Alissa Cooper Abstain
I agree with Ben Campbell and am therefore abstaining. It seems like the proper path to a more broadly usable specification would have been to obsolete RFC 5661 and produce a bis with the changes applied. I don't see an explanation anywhere for why that was not done. The RFC 8174 boilerplate should be used in Section 2. The shepherd write-up notes an issue with "minor copyright dates." The issue is not one of dates but rather about whether the pre-RFC5378 disclaimer is needed or not.
Suresh Krishnan Abstain
Thanks to the authors for doing the hard work in creating this document. I sincerely tried to give this document a proper review but, like my abstaining co-ADs, I gave up along the way. The biggest issues for me were the reorganizations, lack of information about interoperability and backward compatibility with unupdated implementations, code snippet replacements with no apparent change (e.g. section 14.1 replacing 18.35.1, section 14.2 replacing 18.35.2. etc.) and so on. I also think that doing a new version of RFC5661 with the changes applied is the right way to go about this, but I will abstain so that the WG and the responsible AD can make the call.
(Terry Manderson) Abstain
My review of this document took me some time as I had to do a side my side read with RFC5661. While not normally a bad way to implement 'updates' I found myself lost more times than not. The complexity of the updates in this way loses readability and technical coherence, even though a lot of thought and effort has been invested in this work. I think that the loss of readability and technical coherence should be avoided for many reasons if not based alone on what we currently see in the set of documents which describes DNS. On this document I am balloting ABSTAIN as I feel that there are better ways to handle the depth breadth of this update, however I will not stand in the way of publication.
(Eric Rescorla) Abstain
I concur with my colleagues that a 100 page document consisting of diffs is not really something we can expect people to process
Alvaro Retana Abstain
I agree with Ben's opinion.
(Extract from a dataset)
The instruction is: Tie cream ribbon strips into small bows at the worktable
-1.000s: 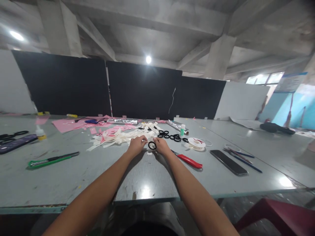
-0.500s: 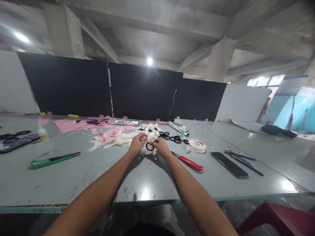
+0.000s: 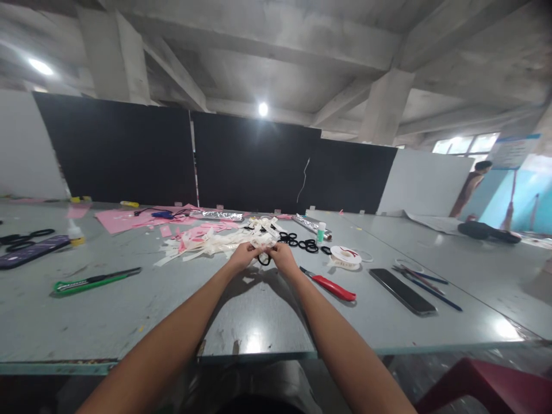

As it is being discussed on the nsfv4 list, there are enough issues and changes to rfc5661 to justify a bis , the most significant seems to be what is already included in this document.  https://mailarchive.ietf.org/arch/msg/nfsv4/Hj5dTm-qYG3dZFyhy1VBqWv44XA
Adam Roach Abstain
I agree with Ben's comments that this format is hostile to implementors, and that the community would be far better served by a bis document.